Die Zeugin R., die in der Liechtensteiner Vermögensverwaltung Private Asset Partners des angeklagten Norbert Wicki 15 Jahre lang in der Administration tätig war, war in die - von Wicki gegründete - Offshore-Gesellschaft Mandarin mit Sitz in Belize involviert. Die Staatsanwaltschaft rechnet dieses Gesellschaft dem Erstangeklagten Ex-Finanzminister Karl-Heinz Grasser zu, was dieser bestreitet.
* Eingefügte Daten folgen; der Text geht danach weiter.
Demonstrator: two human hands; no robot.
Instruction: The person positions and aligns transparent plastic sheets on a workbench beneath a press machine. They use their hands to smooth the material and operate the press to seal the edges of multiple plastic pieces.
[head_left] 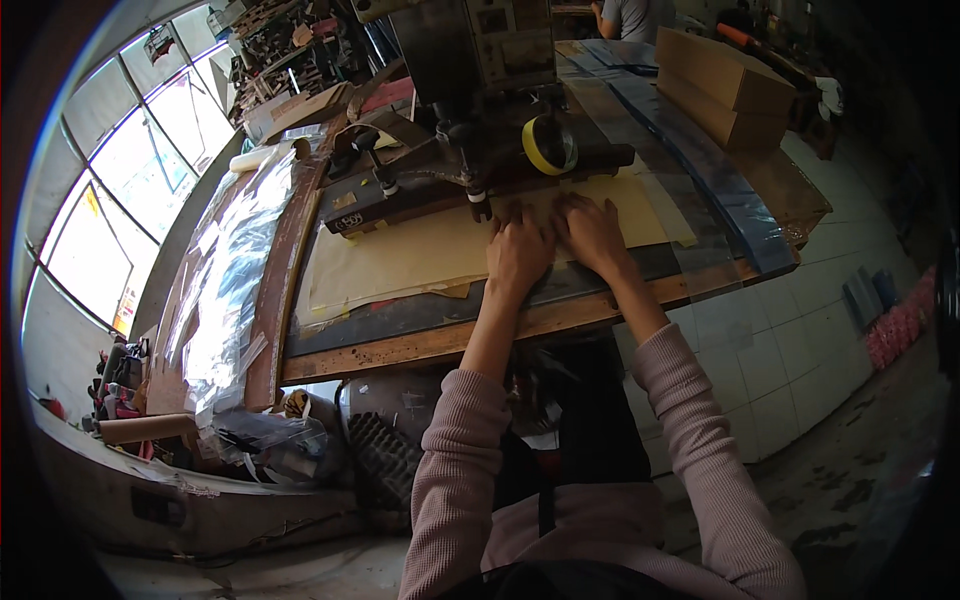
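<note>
My left hand [518,248] and my right hand [590,235] rest close together on a thin tan sheet [400,262] that lies across the dark work table. Palms down and fingers reaching forward, both hands touch the sheet just in front of a dark metal bar [415,192]. The fingertips blend into the shadow beside the bar. Above the bar stands a dark press-like machine [470,60], with a metal rod end [480,208] hanging just left of my left hand. A roll of yellow tape [540,146] stands on the bar, beyond my hands.
Shiny clear plastic sheeting [232,270] covers the left side board. Blue plastic strips [735,205] run along the table's right side, near a cardboard box [720,90]. A wooden edge [430,345] borders the table's front. Farther back is another person [628,18].
</note>
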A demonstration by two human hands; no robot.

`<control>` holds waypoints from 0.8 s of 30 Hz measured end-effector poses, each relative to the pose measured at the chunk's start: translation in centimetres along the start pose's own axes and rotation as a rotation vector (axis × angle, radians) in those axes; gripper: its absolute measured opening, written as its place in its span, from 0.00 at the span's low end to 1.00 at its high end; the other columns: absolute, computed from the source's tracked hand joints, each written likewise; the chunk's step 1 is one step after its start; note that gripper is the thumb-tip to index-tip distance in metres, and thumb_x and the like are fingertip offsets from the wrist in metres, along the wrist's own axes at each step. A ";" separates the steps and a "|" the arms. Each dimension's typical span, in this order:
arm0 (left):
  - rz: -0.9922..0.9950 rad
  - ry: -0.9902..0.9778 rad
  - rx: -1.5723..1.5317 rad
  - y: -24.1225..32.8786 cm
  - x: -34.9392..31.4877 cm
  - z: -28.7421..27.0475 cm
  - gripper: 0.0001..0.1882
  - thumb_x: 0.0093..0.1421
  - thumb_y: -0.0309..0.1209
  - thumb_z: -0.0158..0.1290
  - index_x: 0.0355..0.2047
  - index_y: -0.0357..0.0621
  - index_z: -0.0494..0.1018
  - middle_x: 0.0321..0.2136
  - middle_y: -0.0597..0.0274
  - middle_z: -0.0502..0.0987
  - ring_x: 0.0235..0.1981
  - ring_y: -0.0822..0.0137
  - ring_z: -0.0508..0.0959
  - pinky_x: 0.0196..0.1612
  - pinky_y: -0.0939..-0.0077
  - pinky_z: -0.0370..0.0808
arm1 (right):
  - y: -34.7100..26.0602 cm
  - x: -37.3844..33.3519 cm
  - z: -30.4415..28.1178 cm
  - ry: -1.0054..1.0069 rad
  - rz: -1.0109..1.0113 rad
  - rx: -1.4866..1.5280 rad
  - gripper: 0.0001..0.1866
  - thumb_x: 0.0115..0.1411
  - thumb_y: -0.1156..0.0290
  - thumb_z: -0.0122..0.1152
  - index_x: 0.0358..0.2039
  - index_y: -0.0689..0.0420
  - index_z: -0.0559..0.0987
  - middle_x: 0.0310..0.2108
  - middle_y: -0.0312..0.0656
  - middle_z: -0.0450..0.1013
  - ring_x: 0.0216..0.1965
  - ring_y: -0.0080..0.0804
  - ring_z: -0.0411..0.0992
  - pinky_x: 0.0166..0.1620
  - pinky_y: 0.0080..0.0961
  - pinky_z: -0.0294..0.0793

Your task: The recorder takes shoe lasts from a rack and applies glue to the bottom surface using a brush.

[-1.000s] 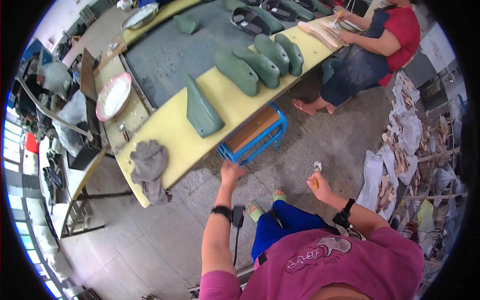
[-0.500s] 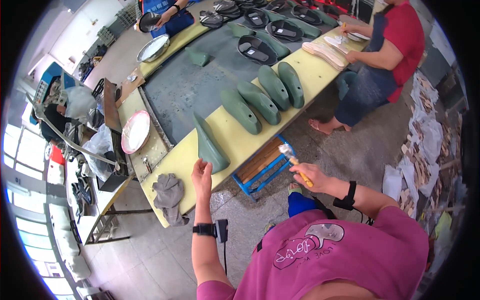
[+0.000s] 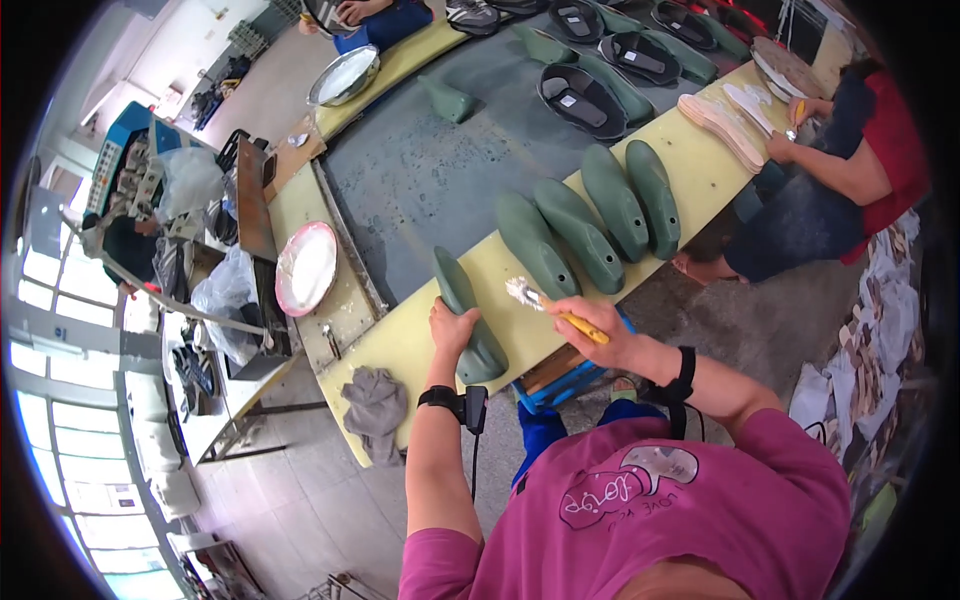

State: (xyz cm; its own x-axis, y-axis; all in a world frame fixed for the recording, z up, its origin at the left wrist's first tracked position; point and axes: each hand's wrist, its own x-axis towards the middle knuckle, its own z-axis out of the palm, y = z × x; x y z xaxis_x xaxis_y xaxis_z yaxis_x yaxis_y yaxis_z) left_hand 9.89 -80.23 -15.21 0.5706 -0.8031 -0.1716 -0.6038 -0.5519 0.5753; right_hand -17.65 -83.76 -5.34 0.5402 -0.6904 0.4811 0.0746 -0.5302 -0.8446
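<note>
Near the middle of the frame, the green last [image 3: 458,280] is gripped by the left hand [image 3: 452,325]. It lies at a slant over the yellow bench [image 3: 400,345], its narrow end toward the top of the frame and its wide end by the near edge. The fingers are curled round its narrower middle, with the thumb set on the right side; such a hold seems chosen because the smooth, rounded form could easily roll. Whether the last is lifted slightly or fully borne by the bench cannot be told.

Just to the right, the brush [image 3: 583,327] is held by the right hand [image 3: 605,335]. The fingers are closed narrowly about the yellow handle, and the white-coated bristles [image 3: 522,292] are pointed toward the upper left, apart from the last. By this grip the skin is probably spared the white stuff.

Four lasts [image 3: 577,240] are stood side by side, right of centre; they are likely grouped so that elbow room is left around the held one. The pink-rimmed bowl [image 3: 281,288] is placed left of centre, presumably where it cannot easily be knocked. At the lower left corner of the bench, the grey rag [image 3: 374,400] is draped partly over the edge, perhaps for easy reach.
</note>
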 end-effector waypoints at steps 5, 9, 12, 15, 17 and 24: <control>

Richterin Hohenecker reagierte mit Unverständnis auf die Erinnerungslücken der Zeugin, die via Videokonferenz aus der Schweiz in das Wiener Straflandesgericht zugeschaltet war. So wollte sich die Zeugin nicht mehr erinnern können, wann sie ein privates Verhältnis zu Wicki hatte, schließlich "führe ich kein Buch darüber", so R.

Weiters verwies R. auf Aussagen, die sie bereits vor Ermittlungsbehörden getätigt hatte. Frage der Richterin daraufhin zu einem konkreten Fall: "Können Sie diese Aussage noch einmal wiederholen?" Antwort der Zeugin: "Ich habe das bereits ausgesagt."
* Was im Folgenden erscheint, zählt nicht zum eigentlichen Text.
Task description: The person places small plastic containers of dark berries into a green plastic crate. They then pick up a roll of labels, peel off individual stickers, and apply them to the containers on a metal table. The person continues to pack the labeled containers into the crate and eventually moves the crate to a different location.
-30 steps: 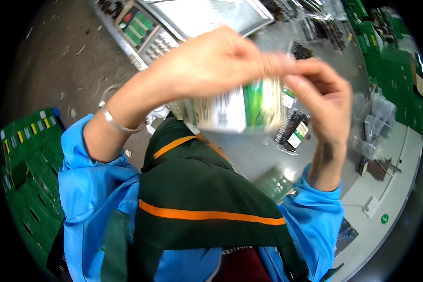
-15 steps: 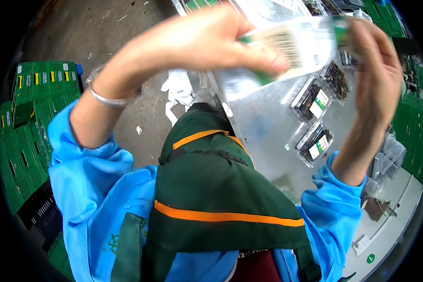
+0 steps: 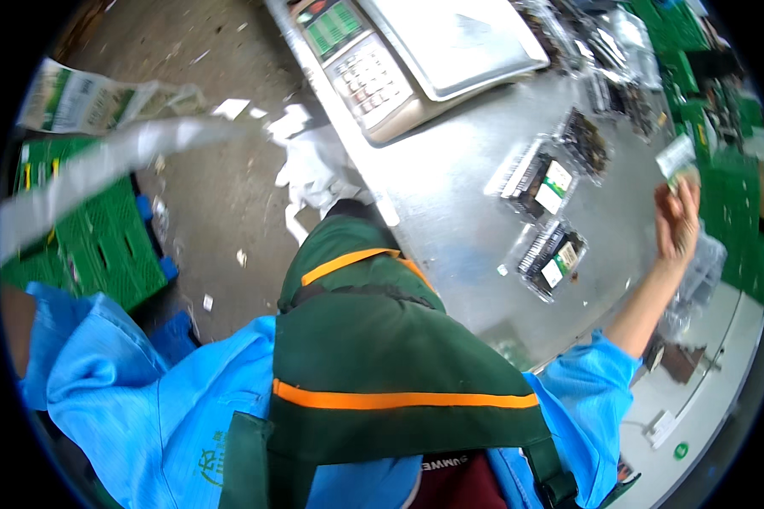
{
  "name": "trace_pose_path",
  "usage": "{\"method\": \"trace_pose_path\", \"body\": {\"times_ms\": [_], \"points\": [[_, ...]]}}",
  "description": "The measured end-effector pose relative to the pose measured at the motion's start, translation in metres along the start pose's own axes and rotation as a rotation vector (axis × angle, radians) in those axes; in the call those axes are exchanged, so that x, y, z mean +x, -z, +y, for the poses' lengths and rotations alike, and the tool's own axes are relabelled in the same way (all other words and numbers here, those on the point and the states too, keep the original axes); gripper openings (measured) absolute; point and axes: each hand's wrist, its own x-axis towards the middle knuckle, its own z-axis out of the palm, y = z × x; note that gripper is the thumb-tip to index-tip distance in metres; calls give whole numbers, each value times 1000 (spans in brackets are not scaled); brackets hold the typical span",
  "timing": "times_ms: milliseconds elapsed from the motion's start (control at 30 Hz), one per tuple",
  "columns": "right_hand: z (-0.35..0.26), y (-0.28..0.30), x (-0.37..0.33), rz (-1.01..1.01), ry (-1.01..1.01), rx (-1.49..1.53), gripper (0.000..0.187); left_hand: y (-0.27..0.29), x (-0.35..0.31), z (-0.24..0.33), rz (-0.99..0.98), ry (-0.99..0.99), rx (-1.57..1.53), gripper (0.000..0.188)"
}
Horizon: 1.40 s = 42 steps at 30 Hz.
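Note:
At the right, my right hand [image 3: 677, 222] is raised beside the table's far right side, its fingertips pinching a small white and green label [image 3: 676, 159]. My left sleeve [image 3: 102, 339] reaches the left rim of the picture, and the left hand is beyond it. A printed label strip [image 3: 81, 100] and a blurred white paper strip [image 3: 136, 151] trail through the air on that side. On the metal table [image 3: 458, 220] lie clear packs with dark contents: one labelled pack [image 3: 542, 188], another labelled pack [image 3: 552, 261] nearer me, and a third pack [image 3: 584, 146] behind.
A weighing scale [image 3: 382, 85] with a flat steel plate stands at the table's far left. More clear packs [image 3: 624, 93] crowd the far right. Green crates [image 3: 102, 237] are stacked at left, and crumpled white paper [image 3: 312, 170] lies on the floor. Clear plastic containers [image 3: 700, 271] sit at right.
My hands have moved apart from the label strip they held together. The left went out past the left rim; the right moved right and lower with a small label.

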Motion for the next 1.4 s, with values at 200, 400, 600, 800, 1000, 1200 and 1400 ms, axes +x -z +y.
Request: {"method": "trace_pose_path", "body": {"times_ms": [200,400,600,800,1000,1200,1400], "points": [[-31,-26,45,-29,65,-555,20,-80,15,133,-451,-338,-680,88],[59,-26,150,-330,-235,-1151,23,-79,27,204,-848,-424,-747,61],[204,26,152,358,-378,-831,31,-120,35,189,-575,-301,-992,34],[157,-80,139,141,159,-962,84,-132,62,208,-342,-432,-738,15],[249,-120,234,106,85,-968,80,-134,65,241,-590,-255,-974,20],[155,-88,83,241,-81,-447,31,-156,46,176,-597,158,-1534,21],[182,-108,-174,681,-478,363,16,-149,36,185,-548,-49,-1091,10]]}}
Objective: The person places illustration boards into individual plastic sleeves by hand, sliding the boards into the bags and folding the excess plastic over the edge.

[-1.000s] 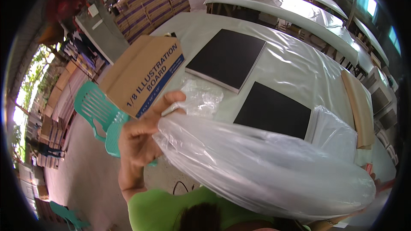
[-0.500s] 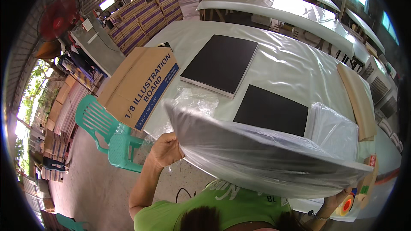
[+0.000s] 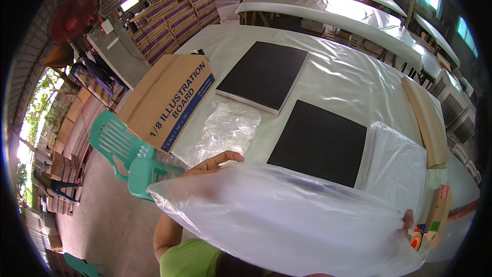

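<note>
A large clear plastic bag (image 3: 287,220) is stretched wide in front of me, held between both hands. My left hand (image 3: 212,164) grips its left edge, thumb on top, fingers behind the plastic. My right hand (image 3: 407,223) pinches the bag's lower right corner, only fingertips showing. Beyond the bag, a black square board (image 3: 320,141) lies flat on the table, and a second stack of black boards (image 3: 264,74) lies farther back. A stack of clear bags (image 3: 397,161) rests to the right of the near board.
A tilted cardboard box (image 3: 166,100) leans at the table's left edge by crumpled plastic (image 3: 225,128). A green plastic chair (image 3: 125,151) stands below it. A wooden slab (image 3: 425,118) and a tape dispenser (image 3: 435,215) sit at right. The table (image 3: 338,79) is covered in plastic sheet.
The bag has dropped lower and spread wider. My left hand moved down and right along its edge, and the head view tilted toward the table.
</note>
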A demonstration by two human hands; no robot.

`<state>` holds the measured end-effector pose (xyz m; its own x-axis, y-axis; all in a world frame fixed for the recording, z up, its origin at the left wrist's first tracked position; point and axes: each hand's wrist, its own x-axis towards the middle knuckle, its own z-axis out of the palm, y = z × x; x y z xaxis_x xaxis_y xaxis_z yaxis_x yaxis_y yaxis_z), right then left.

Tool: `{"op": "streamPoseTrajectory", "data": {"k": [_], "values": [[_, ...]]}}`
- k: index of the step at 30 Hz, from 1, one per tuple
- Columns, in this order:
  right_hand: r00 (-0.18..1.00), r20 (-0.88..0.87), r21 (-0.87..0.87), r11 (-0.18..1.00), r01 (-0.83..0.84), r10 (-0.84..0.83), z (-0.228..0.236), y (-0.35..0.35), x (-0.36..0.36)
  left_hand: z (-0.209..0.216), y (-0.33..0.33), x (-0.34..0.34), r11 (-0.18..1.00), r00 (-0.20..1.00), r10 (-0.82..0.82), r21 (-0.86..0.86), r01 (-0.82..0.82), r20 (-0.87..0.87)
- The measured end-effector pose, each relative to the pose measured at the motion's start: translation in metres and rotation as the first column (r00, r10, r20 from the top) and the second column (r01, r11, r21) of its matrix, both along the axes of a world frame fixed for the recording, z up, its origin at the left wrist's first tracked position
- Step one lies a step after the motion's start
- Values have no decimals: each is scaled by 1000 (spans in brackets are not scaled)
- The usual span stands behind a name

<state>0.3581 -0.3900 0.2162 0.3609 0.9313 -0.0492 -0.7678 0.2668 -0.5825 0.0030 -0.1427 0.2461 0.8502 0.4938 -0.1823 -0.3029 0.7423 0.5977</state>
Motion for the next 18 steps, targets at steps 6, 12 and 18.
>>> {"op": "streamPoseTrajectory", "data": {"k": [6, 12, 18], "values": [[994, -37, -65, 992, -104, 102, -41, -9, 11, -29, -1, -10, 976, 899, -153, 80, 203, -410], [975, 14, -289, 935, -206, 220, -107, -26, 45, -75, 9, 3, 974, 874, -173, 56, 221, -454], [941, -100, -188, 923, -336, 322, -149, -18, 54, -126, 17, -8, 977, 880, -174, 35, 211, -442]]}}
Auch an Unterschriften, die sie in Geldgeschäften geleistet hatte, hatte R. kaum Erinnerungen. Bezüglich vorgezeigter Aktennotizen meinte sie mehrmals, die Darstellungsform, also das Layout, kenne sie, aber weder zu Inhalt noch zu Verfasser könne sie etwas beitragen. Im Wesentlichen seien aber alle Entscheidungen zum Konto Mandarin von Norbert Wicki getroffen worden.
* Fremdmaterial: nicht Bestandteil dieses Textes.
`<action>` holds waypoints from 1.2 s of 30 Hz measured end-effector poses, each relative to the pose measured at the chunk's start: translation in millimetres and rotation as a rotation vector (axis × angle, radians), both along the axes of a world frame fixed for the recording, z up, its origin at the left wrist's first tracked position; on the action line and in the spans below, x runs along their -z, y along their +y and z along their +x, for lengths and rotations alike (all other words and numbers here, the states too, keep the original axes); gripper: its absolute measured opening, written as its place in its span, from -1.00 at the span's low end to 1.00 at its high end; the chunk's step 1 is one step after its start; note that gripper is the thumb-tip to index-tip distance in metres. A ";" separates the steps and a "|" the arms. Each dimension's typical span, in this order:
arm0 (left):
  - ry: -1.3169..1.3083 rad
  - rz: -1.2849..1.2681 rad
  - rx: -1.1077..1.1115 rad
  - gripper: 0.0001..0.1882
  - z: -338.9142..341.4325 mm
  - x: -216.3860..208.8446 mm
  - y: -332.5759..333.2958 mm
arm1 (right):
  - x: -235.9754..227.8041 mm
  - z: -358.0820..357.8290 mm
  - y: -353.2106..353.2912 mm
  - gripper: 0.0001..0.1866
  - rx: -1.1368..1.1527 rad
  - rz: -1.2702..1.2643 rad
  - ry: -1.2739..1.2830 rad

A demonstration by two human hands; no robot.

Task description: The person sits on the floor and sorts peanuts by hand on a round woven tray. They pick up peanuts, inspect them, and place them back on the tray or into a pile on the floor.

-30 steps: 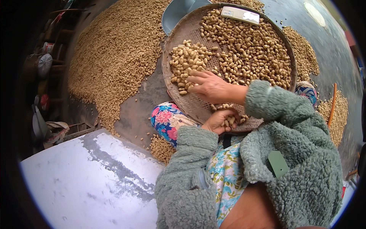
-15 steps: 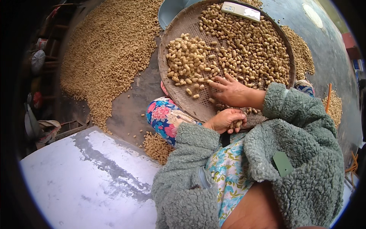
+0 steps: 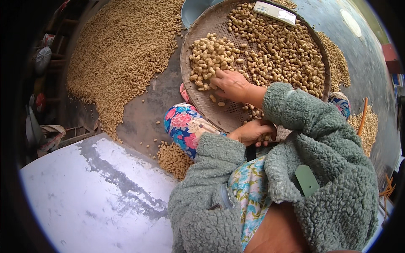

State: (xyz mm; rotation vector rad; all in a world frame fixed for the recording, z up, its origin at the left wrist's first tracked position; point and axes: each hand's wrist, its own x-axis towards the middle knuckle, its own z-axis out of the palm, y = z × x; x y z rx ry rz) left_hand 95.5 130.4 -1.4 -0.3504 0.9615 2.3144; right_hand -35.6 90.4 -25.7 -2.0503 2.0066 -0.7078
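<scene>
A round, shallow woven bamboo tray (image 3: pixel 231 114) rests in front of me, with unshelled peanuts in two groups. A paler heap of peanuts (image 3: pixel 214 52) lies on the tray's left. The wider spread of darker, browner peanuts (image 3: pixel 287 59) covers its middle and right. My right hand (image 3: pixel 233 85) reaches over the tray to the lower edge of the paler heap, fingers apart and bent, fingertips on the peanuts. At the near rim my left hand (image 3: pixel 254 131) is closed around a few peanuts, which show partly between thumb and fingers.
A phone in a light case (image 3: pixel 275 13) lies at the tray's far side. Behind the tray is a blue-grey basin (image 3: pixel 193 13). A large peanut pile (image 3: pixel 126 55) covers the floor at left, with smaller piles around. A whitish slab (image 3: pixel 97 194) stands at lower left.
My right hand has moved left from the edge of the browner peanuts to the paler heap. My left hand stays near the rim, its back turned more upward. The view has shifted slightly.
</scene>
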 end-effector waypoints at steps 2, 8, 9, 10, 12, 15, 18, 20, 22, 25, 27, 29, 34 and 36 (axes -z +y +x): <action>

Hohenecker ließ sich nicht aus der Ruhe bringen und spulte ihre Fragen gewohnt detailgenau und ruhig ab, woraufhin die Zeugin nach rund 40 Minuten Befragung eine fünfminütige Pause urgierte, die ihr die Richterin gewährte. Nach der Pause merkte der in der Schweiz bei der Befragung anwesende eidgenössische Staatsanwalt an, dass eine derart strenge Befragung in der Schweiz nicht üblich sei - was im Großen Schwurgerichtssaal in Wien hörbar mit Erstaunen registriert wurde. Hohenecker meinte daraufhin, sie werde "etwas schweizerischer" nachfragen.

Die Befragung der Zeugin ist bis 13:00 Uhr angesetzt, dann werden noch drei weitere Zeugen via Videoschaltung gehört. Auch hier geht es um Geldgeschäfte in der Schweiz, Liechtenstein und dem zentralamerikanischen Belize.

Morgen, am zweiten Jahrestag der Hauptverhandlung zu der Privatisierung der Bundeswohnungen und dreier weiterer Causen, findet keine Verhandlung statt. Laut Hohenecker soll das Mammutverfahren nach Möglichkeit im Frühjahr 2020 abgeschlossen sein - wobei alle Prozessbeobachter davon ausgehen, dass das Urteil beeinsprucht wird.